▸ Prompt
Pick out each line of the records in which the word "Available" appears.

*** Supplied entries Section Begins ***

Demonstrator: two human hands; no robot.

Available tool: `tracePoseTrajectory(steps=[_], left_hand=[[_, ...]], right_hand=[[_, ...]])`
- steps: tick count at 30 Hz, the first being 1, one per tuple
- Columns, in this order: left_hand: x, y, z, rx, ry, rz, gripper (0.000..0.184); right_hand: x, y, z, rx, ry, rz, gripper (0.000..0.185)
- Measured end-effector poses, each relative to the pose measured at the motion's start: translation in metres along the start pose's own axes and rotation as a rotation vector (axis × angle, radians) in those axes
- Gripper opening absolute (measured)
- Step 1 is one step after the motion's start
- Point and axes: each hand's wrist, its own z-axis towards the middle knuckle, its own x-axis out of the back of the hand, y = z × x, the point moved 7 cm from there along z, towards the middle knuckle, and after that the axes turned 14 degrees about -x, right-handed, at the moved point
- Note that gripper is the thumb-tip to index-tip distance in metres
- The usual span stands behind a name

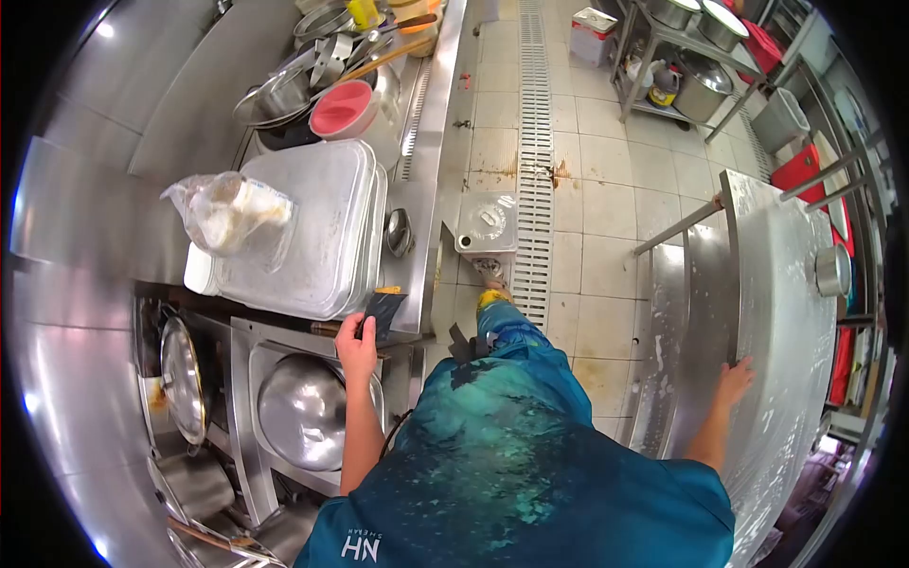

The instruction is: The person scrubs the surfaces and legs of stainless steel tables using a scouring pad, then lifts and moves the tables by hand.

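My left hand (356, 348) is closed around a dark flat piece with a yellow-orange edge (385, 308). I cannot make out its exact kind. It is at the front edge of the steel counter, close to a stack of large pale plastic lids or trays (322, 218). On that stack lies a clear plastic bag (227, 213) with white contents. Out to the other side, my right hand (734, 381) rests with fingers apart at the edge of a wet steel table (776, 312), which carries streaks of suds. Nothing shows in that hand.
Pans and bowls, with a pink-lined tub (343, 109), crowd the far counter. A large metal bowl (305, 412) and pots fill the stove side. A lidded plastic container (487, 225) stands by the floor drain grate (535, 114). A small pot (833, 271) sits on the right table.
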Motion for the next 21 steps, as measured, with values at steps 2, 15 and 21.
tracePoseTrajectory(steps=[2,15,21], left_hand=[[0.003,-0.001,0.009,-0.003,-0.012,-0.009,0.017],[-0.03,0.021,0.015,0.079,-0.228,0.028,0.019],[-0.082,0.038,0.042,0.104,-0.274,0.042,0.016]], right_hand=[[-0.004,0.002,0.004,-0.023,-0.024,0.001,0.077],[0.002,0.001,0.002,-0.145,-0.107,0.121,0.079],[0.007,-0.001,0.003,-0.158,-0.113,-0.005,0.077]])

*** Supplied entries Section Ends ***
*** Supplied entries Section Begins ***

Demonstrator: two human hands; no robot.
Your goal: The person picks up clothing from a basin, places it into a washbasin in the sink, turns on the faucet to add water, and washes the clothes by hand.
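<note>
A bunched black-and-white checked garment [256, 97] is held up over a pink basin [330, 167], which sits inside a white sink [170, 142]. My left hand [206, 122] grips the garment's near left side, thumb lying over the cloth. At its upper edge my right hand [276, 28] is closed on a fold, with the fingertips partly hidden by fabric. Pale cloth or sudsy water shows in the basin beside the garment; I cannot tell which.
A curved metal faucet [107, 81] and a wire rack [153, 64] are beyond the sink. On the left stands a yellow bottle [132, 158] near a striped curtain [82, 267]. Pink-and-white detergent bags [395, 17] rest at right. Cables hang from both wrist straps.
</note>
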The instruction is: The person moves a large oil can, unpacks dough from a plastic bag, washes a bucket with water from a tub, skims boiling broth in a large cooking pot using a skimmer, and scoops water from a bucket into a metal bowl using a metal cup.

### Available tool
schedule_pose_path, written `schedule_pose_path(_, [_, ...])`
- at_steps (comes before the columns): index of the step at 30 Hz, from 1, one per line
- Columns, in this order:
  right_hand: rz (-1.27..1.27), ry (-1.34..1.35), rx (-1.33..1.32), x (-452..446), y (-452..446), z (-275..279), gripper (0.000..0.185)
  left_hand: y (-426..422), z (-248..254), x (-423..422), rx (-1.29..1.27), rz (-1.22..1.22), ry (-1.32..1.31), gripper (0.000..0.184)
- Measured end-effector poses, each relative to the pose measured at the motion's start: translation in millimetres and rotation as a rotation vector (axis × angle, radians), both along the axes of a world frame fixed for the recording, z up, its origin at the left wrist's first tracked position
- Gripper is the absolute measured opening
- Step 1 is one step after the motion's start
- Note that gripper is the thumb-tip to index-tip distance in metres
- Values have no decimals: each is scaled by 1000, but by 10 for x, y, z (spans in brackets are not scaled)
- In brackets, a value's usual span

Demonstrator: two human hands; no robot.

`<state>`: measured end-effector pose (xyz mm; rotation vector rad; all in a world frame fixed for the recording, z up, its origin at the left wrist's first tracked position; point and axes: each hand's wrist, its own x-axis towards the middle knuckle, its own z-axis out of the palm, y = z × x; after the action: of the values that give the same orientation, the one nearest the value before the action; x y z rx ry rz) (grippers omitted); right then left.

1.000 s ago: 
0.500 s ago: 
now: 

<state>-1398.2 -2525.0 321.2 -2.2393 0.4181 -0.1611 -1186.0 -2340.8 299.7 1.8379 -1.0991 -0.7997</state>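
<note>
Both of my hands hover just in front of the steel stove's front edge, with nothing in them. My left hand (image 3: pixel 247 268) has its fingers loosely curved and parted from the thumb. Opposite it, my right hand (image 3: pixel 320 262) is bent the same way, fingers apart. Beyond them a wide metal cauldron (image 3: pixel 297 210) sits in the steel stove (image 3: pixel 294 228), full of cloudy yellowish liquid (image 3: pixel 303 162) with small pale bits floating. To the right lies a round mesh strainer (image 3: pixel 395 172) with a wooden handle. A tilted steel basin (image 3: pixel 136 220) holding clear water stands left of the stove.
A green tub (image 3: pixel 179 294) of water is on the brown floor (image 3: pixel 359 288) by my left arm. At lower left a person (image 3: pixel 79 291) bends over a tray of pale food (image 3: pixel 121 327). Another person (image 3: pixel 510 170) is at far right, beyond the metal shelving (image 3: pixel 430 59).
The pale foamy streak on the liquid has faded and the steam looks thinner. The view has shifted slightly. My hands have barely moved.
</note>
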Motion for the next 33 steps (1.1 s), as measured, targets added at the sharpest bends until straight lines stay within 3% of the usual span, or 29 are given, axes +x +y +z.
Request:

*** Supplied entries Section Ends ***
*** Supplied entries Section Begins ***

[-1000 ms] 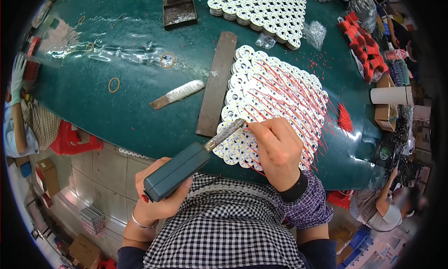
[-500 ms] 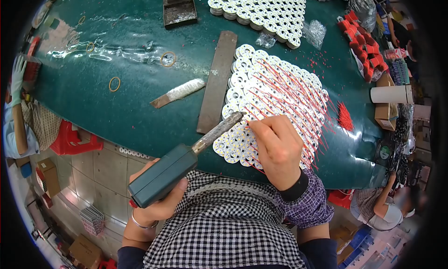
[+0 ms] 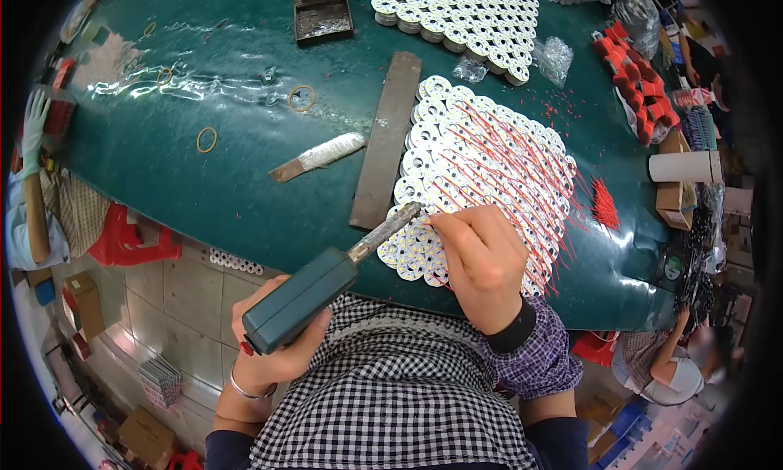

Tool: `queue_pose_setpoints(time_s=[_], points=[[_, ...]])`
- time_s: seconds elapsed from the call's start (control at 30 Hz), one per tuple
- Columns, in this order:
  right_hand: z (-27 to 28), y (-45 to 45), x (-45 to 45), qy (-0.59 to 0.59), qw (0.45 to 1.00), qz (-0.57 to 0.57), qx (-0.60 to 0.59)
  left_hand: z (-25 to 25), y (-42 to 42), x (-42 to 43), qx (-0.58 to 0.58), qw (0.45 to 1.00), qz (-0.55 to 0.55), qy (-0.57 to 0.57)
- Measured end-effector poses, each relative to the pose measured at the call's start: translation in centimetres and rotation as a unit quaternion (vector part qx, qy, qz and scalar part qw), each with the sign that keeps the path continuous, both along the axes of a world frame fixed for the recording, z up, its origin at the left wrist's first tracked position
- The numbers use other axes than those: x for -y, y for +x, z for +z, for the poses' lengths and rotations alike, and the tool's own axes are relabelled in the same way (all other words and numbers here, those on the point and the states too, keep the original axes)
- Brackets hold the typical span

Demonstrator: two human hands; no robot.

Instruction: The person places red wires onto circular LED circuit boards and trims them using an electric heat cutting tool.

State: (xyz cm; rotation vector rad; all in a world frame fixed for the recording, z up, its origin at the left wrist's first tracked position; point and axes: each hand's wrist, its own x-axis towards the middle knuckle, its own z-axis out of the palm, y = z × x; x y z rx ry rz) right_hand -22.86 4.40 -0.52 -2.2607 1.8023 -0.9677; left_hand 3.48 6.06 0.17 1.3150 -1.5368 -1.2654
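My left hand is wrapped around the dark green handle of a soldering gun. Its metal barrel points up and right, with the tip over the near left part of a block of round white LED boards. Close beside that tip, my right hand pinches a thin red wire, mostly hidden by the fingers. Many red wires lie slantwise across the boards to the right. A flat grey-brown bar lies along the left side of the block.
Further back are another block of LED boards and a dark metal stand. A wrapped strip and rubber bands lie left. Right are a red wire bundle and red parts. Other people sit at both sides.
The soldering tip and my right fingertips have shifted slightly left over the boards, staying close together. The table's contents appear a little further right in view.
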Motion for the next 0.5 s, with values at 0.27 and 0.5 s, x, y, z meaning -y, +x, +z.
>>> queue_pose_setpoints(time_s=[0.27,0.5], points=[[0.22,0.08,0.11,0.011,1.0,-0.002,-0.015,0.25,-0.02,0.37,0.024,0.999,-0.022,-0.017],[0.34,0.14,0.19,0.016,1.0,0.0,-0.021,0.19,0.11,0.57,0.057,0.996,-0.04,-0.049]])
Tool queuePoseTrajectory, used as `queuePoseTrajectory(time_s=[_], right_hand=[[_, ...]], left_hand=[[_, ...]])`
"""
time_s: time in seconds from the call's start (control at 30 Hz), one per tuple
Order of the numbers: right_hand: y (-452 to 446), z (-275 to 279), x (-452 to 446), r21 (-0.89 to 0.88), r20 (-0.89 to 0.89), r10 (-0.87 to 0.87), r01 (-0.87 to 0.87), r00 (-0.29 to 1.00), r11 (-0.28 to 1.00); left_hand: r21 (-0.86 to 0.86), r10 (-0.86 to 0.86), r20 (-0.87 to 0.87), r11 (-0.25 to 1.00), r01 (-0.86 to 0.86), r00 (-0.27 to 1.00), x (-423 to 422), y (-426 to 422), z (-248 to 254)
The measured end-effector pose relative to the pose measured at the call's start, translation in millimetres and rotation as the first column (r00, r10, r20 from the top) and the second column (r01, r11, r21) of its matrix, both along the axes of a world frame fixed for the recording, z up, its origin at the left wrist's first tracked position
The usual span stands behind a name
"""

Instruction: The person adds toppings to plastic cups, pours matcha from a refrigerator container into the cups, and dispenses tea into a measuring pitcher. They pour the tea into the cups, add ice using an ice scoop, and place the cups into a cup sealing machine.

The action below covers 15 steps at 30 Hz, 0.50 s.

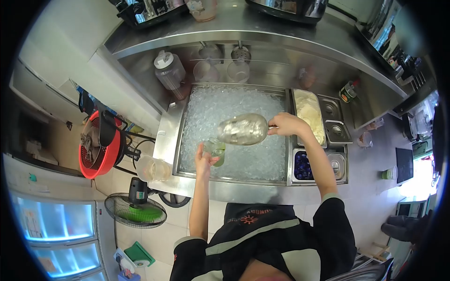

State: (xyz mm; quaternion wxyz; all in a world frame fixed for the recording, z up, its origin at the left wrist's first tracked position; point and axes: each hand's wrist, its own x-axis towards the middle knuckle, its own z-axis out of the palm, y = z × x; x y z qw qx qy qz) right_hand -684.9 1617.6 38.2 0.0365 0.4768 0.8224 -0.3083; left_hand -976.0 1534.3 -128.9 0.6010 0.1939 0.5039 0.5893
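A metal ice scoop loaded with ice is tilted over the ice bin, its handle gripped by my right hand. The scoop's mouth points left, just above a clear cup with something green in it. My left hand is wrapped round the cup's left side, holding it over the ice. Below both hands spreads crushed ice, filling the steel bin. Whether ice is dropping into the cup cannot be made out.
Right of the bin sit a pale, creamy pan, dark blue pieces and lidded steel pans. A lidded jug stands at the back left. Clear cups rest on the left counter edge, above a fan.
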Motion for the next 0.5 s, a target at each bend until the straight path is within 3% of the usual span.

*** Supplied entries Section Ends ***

▸ Answer to the exercise
Available tool: `tracePoseTrajectory(steps=[_], left_hand=[[_, ...]], right_hand=[[_, ...]])`
### Available tool

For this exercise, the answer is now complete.